To get it configured, I booked in a session at London’s SBK City dyno centre. I love this part; what’s better than getting to watch your bike being ridden flat-out, listening to it scream whilst it gets made faster, and more powerful? Oh yeah, riding it afterwards and doing it all over again! Read on for details of the tuning session.
After installing the Bazzaz, it was time to get a custom configuration (aka a map) made up for it, to optimise the air-fuel ratio (13.1 being the target we’re aiming for here). The bike was running rough as a dog after installation due to the stock lambda sensors being removed and the change in exhaust characteristics, so I was eager to get this sorted. A quick phone call to SBK City in Aldwych and Rhalf there was only too happy to put his personal S1000RR race-bike tuning experience to use on the beemer.
Rhalf deserves some introduction, as he’s the main guy at SBK City and was one of the first people I rode on track with years ago. I remember racing around Brands Hatch in the snow with him on his R1 in Rossi-colour leathers. Good times! Nowadays he runs his own race team after taking numerous championships of his own whilst racing, so he knows a thing or two about tuning high-performance bikes.
Rhalf’s Brazilian, and proud of it. He’s got a collection of amazing race-bikes in the shop with all kinds of inspired Brazilian/British custom paint-jobs on them. His race S1000RR taking pride-of-place in shop behind the counter with over 200bhp was great motivation for getting started with the tuning...
With the bike mounted on the dyno and the tail almost protruding into the maintenance area of the shop (much to the chagrin of the mechanics, I’m sure, given the noise) it was time to do some runs to work out how the bike was running as-is with the Akrapovic fitted but the Bazzaz doing nothing. Rich, was Rhalf’s conclusion.

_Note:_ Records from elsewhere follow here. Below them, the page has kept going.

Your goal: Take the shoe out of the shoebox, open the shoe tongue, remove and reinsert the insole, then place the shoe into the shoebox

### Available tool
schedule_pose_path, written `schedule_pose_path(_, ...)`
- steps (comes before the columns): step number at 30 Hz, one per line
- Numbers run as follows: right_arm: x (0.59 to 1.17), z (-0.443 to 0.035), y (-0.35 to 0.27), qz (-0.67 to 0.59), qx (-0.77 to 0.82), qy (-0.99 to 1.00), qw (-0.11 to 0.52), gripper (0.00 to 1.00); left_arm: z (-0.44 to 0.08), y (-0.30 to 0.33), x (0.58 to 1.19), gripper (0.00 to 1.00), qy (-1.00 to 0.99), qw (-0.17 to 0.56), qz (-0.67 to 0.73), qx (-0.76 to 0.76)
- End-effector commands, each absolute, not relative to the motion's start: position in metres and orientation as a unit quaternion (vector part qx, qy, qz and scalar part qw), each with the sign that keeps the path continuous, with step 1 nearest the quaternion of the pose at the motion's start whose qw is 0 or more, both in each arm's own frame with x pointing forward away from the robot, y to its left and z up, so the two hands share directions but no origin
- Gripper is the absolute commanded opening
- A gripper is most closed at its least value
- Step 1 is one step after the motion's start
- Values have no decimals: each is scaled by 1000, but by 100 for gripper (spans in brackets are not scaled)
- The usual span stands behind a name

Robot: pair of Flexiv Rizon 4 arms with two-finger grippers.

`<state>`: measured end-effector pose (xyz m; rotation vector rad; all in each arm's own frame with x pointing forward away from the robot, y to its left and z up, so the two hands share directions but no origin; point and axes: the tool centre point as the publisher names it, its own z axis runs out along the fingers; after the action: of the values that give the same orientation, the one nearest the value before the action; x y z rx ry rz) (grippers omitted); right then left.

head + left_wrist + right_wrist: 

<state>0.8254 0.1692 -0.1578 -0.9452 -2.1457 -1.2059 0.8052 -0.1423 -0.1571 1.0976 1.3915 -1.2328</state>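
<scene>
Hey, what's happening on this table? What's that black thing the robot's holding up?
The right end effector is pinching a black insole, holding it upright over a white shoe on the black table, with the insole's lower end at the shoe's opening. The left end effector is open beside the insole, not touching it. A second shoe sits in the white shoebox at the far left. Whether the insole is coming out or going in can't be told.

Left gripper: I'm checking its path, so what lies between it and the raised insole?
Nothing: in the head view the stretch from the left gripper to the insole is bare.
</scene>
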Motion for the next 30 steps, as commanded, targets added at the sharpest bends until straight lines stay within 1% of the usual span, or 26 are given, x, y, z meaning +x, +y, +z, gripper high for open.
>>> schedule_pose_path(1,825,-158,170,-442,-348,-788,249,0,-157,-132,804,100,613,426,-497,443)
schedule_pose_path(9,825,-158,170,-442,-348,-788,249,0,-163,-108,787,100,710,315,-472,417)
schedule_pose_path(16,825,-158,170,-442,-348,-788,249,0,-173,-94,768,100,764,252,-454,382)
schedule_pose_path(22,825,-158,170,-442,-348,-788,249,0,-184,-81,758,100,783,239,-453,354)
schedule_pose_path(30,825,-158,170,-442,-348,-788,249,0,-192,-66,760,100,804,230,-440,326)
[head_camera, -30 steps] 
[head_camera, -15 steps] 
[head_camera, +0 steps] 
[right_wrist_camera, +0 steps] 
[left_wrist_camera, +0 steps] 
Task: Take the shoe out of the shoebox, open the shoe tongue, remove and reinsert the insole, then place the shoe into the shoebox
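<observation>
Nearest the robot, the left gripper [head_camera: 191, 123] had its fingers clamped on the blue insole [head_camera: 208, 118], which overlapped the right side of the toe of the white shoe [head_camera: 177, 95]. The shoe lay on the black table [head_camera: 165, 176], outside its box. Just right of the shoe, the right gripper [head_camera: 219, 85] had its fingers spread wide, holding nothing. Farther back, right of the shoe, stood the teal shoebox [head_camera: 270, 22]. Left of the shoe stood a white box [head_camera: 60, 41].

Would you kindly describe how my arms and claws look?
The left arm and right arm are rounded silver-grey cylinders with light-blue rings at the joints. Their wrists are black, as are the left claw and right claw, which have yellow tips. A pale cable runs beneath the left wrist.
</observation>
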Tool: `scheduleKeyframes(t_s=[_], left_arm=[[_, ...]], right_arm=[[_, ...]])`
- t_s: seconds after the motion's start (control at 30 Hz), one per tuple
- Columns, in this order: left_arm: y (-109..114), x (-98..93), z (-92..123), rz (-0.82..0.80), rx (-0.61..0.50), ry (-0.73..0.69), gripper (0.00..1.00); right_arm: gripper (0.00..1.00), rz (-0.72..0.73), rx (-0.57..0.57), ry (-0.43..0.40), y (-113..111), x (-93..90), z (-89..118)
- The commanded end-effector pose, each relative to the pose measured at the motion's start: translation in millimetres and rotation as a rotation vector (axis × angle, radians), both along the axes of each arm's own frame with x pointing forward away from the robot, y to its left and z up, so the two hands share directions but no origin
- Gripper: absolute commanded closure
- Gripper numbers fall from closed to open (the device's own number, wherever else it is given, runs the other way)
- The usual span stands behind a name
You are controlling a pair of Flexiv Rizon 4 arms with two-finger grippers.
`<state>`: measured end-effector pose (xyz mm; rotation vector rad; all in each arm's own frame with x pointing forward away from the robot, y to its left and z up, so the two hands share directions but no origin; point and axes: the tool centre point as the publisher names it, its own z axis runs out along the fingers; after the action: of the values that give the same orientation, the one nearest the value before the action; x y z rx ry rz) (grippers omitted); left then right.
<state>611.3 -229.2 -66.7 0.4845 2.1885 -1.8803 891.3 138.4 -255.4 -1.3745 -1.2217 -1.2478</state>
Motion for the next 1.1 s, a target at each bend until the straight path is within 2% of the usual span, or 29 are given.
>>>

Rhalf’s not happy as the ambient temperature is so high today, and high temperatures lower the performance of the engine, more so with the S1000RR as the electronics actually reign back the potential of the engine to preserve it, i.e. it lowers the maximum rpm, so the bike can’t produce as much power.
Time for the noise... Letting rip with the S1000RR up to max-rpm in fifth gear is something to behold. I needed ear-plugs to stand near it, and the force the exhaust was being ejected was making my eyes watering being too close to it. Oh, and the flames, flames on the rev-limiter. Guaranteed to get the big-kid in me out.
SBK City is great for dyno tuning, as you can stand so close to the bike. Every other dyno centre I’ve been to has kept you in another room or on the other side of the shop. You just want to be close to the bike to feel what’s going on. There’s a real buzz to be had from seeing the bike being tuned.
After a couple of runs, the surprising thing is that the power and torque curves already looking bloody smooth. In-fact, it’s the smoothest curve I’ve ever seen in person. The Bazzaz had already done some auto-tuning of its own, so credit has to go to the Bazzaz here, especially after looking at some other S1000RR curves.
A few more runs were needed to let the auto-tune system do its best, which it can’t do on the road as you’re not rev’ing high enough, or for long enough. The problem we had though was that the heat was getting too much. The bike needed longer and longer to cool down in-between runs.
After a few runs, Rhalf said the tuning wasn’t improving, so we settled on a figure of 181.03 bhp and 82.75 ft/lb versus 175.41 bhp and 83.77 ft/lb of torque for the best the auto-tune could do in these conditions, which are far from ideal. The dyno graph shows that the peak power improvement comes after 10k rpm all the way through to the red-line. The mid-range was hardly lacking in the first place after the auto-tune, so to take that advantage and move to peak-power is a decision we made.
Another cool thing about the Bazzaz is that you can plug in a switch mounted on a clip-on that selects one of two maps. So if I'd have gone for it, I could have been able to select for a map for road riding with a little more mid-range, and then flicked over to Rhalf's map for more peak power.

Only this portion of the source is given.